On 07/20/2014 03:45 AM, John / NS1Z wrote:
> Is there some reason why a digital signal cannot be passed thru an
> analog/linear transponder? What goes in is what comes out. It seems the
> lack of transponder bandwidth limits the digital signal experimenter...
> Maybe that is why commercial transponders on satellites are linear. They
> can take any modulation and retransmit it : AM, FM, PM or CB

You certainly can, and as you point out there are a lot of commercial
satellite transponders that do just that. But the most common practice
there is to drive the transponder power amplifier into nonlinear
saturation to increase its efficiency, and that limits you to a single
signal at a time.

Some transponders are shared among multiple simultaneous ground
transmitters, and to avoid intermodulation distortion they have to back
off on their uplink powers to keep the transponder linear.
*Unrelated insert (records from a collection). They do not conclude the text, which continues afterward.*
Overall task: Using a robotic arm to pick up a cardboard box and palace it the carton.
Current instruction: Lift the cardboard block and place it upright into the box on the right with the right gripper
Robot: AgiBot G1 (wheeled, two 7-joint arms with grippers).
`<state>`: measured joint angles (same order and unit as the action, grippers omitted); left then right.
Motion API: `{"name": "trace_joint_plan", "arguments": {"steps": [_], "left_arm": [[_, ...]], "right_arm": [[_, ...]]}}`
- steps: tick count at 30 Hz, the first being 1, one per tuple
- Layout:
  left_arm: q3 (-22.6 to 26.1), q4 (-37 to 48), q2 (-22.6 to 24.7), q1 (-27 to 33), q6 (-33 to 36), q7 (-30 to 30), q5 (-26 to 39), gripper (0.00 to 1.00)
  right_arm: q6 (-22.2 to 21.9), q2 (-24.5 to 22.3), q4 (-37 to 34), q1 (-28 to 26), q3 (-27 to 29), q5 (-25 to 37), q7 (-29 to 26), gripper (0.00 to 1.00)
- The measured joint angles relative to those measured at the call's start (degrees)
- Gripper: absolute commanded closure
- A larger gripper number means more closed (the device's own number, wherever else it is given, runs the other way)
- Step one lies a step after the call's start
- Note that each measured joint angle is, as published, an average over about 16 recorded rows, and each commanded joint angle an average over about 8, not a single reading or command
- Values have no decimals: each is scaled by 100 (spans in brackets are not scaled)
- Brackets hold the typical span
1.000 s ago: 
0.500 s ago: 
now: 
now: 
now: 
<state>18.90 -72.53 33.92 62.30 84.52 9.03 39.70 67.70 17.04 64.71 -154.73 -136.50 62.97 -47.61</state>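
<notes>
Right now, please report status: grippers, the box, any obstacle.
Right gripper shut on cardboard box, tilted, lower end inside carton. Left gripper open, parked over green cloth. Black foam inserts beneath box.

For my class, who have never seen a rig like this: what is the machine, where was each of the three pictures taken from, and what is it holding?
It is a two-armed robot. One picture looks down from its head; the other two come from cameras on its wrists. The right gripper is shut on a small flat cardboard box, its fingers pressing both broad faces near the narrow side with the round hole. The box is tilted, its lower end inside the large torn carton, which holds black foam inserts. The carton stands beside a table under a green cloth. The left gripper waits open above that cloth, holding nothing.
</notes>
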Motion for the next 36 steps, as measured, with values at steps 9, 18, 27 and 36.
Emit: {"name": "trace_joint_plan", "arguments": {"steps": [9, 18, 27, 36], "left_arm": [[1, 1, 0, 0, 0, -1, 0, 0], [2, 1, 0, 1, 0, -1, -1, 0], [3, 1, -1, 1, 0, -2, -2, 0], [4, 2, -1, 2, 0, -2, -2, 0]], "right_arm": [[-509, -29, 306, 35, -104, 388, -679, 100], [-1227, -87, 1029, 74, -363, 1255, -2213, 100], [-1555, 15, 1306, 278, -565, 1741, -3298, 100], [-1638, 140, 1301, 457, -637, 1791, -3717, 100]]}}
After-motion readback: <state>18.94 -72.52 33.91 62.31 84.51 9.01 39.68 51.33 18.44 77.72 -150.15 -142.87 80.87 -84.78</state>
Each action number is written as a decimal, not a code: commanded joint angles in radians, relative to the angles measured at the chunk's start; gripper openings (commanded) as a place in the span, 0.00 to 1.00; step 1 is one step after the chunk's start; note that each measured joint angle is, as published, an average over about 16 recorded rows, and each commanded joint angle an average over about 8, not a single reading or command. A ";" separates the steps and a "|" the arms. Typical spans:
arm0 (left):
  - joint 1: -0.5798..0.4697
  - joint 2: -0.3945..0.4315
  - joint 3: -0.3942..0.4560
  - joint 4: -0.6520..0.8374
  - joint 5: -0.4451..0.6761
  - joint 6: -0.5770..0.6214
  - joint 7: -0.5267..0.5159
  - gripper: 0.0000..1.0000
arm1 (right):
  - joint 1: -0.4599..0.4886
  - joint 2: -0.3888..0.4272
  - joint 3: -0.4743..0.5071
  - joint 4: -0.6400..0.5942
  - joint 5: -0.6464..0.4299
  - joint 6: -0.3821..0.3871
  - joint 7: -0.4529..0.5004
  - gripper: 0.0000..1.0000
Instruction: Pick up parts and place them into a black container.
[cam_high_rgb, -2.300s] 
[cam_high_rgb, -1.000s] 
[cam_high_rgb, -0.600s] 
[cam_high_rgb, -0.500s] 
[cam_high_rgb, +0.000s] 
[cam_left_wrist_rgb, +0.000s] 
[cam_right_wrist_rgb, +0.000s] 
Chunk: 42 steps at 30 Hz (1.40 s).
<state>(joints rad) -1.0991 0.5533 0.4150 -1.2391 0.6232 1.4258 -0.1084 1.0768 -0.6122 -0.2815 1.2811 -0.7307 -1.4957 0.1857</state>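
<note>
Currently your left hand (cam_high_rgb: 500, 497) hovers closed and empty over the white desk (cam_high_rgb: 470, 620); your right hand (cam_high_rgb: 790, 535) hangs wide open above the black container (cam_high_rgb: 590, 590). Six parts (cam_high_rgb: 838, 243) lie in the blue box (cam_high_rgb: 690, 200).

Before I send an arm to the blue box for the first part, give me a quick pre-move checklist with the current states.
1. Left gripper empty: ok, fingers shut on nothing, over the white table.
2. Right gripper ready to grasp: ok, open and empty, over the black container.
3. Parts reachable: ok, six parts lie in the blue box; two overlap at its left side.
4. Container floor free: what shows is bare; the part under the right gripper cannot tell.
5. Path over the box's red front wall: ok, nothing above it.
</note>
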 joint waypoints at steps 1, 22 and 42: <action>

So besides
having to divide the transponder power by N users, the transponder
converts DC to RF much less efficiently.

Linear power amplifiers are inherently much less efficient than
nonlinear (constant envelope) amplifiers. AMSAT (specifically AMSAT-DL)
has done quite a bit of work to increase linear amplifier efficiency,
but the techniques tend to be inherently limited in bandwidth (a few
hundred kHz max). Much wider bandwidths are available at microwave, and
since the link budgets in LEO support them we'd like to use them.

The transponder also repeats a certain amount of uplink noise, though in
LEO it isn't hard to saturate the uplink receiver so this isn't much of
a factor. But again you tend to be limited to a single user at a time.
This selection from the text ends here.